TASK TO CARRY OUT: When you return the data, keep each character exactly as it appears.

EXERCISE DATA:

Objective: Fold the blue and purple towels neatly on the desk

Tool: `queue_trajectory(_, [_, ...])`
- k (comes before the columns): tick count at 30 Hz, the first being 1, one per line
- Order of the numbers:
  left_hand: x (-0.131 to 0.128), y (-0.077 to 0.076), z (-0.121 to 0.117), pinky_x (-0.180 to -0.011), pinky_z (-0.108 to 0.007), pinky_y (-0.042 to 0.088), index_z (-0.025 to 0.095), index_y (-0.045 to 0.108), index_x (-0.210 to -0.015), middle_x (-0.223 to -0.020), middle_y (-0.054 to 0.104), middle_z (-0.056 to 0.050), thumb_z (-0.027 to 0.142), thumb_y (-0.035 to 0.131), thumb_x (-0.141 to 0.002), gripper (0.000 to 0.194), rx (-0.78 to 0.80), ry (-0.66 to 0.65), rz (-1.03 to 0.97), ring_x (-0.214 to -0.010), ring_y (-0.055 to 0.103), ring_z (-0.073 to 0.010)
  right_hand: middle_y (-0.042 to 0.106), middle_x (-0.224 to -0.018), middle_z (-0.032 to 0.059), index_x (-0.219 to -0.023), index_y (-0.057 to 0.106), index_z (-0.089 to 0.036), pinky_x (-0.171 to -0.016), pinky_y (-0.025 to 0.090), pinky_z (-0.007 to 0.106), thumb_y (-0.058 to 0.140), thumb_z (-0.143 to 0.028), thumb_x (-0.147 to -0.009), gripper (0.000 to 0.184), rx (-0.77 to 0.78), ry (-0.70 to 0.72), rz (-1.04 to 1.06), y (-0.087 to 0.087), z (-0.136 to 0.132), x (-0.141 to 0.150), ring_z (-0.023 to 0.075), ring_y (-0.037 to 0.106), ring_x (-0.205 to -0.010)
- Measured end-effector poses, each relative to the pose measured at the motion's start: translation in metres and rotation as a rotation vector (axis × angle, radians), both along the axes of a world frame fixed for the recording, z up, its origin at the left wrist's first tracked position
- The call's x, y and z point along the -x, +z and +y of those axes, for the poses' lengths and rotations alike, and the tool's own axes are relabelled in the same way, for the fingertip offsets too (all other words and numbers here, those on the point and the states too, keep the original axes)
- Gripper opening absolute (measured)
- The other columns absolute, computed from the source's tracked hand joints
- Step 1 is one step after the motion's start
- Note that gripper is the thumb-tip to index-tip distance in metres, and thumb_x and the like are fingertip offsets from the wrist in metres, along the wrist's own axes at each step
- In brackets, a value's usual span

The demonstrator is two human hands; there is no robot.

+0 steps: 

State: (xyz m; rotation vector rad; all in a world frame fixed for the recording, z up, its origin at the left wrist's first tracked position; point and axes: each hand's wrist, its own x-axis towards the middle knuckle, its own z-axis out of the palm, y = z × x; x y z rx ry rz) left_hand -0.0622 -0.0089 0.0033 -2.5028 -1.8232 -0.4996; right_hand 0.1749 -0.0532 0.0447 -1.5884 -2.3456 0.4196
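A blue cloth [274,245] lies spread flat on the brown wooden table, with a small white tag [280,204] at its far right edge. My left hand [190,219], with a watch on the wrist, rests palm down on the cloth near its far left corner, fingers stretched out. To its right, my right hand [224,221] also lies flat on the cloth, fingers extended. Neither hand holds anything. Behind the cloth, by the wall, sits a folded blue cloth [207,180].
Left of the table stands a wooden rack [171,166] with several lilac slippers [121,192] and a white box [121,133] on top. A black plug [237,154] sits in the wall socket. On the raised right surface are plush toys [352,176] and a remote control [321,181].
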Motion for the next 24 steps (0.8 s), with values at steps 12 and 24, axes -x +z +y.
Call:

OUTPUT:
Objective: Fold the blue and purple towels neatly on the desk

Tool: `queue_trajectory(_, [_, ...])`
- k (comes before the columns): tick count at 30 Hz, the first being 1, one per line
- Order of the numbers:
  left_hand: x (-0.131 to 0.128), y (-0.077 to 0.076), z (-0.121 to 0.117), pinky_x (-0.180 to -0.011), pinky_z (-0.108 to 0.007), pinky_y (-0.042 to 0.088), index_z (-0.025 to 0.095), index_y (-0.045 to 0.108), index_x (-0.210 to -0.015), middle_x (-0.223 to -0.020), middle_y (-0.054 to 0.104), middle_z (-0.056 to 0.050), thumb_z (-0.027 to 0.142), thumb_y (-0.035 to 0.131), thumb_x (-0.141 to 0.002), gripper (0.000 to 0.194), rx (-0.78 to 0.80), ry (-0.66 to 0.65), rz (-1.03 to 0.97), ring_x (-0.214 to -0.010), ring_y (-0.055 to 0.103), ring_z (-0.073 to 0.010)
  right_hand: middle_y (-0.042 to 0.106), middle_x (-0.224 to -0.018), middle_z (-0.032 to 0.059), index_x (-0.219 to -0.023), index_y (-0.057 to 0.106), index_z (-0.089 to 0.036), pinky_x (-0.171 to -0.016), pinky_y (-0.025 to 0.090), pinky_z (-0.007 to 0.106), thumb_y (-0.058 to 0.140), thumb_z (-0.143 to 0.028), thumb_x (-0.147 to -0.009), gripper (0.000 to 0.184), rx (-0.77 to 0.78), ry (-0.70 to 0.72), rz (-1.04 to 1.06), y (-0.087 to 0.087), z (-0.136 to 0.132), x (-0.141 to 0.150), ring_z (-0.023 to 0.075), ring_y (-0.037 to 0.106), ring_x (-0.205 to -0.010)
- Measured end-effector poses, each relative to the pose measured at the motion's start: translation in metres and rotation as a rotation vector (axis × angle, radians), both along the axes of a world frame fixed for the recording, z up, its origin at the left wrist's first tracked position
- The call's x, y and z point along the -x, +z and +y of those axes, for the poses' lengths and rotations alike, and the tool's own axes are relabelled in the same way, for the fingertip offsets too (all other words and numbers here, those on the point and the states too, keep the original axes)
- Gripper opening absolute (measured)
- The other columns absolute, computed from the source's tracked hand joints
- Step 1 is one step after the motion's start
- Note that gripper is the thumb-tip to index-tip distance in metres, and thumb_x and the like are fingertip offsets from the wrist in metres, along the wrist's own axes at each step
- In brackets, a value's usual span

The demonstrator is two human hands; there is no robot.

+0 steps: 

State: (xyz m; rotation vector rad; all in a world frame fixed for the recording, z up, its origin at the left wrist's first tracked position; point and axes: each hand's wrist, its own x-axis towards the middle knuckle, its own z-axis out of the palm, y = z × x; x y z rx ry rz) left_hand -0.0622 -0.0089 0.0033 -2.5028 -1.8232 -0.4996; right_hand 0.1749 -0.0532 0.0447 -1.5884 -2.3456 0.4196
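A blue cloth [274,245] lies spread flat on the brown wooden table, with a small white tag [280,204] at its far right edge. My left hand [190,219], with a watch on the wrist, rests palm down on the cloth near its far left corner, fingers stretched out. To its right, my right hand [224,221] also lies flat on the cloth, fingers extended. Neither hand holds anything. Behind the cloth, by the wall, sits a folded blue cloth [207,180].
Left of the table stands a wooden rack [171,166] with several lilac slippers [121,192] and a white box [121,133] on top. A black plug [237,154] sits in the wall socket. On the raised right surface are plush toys [352,176] and a remote control [321,181].
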Motion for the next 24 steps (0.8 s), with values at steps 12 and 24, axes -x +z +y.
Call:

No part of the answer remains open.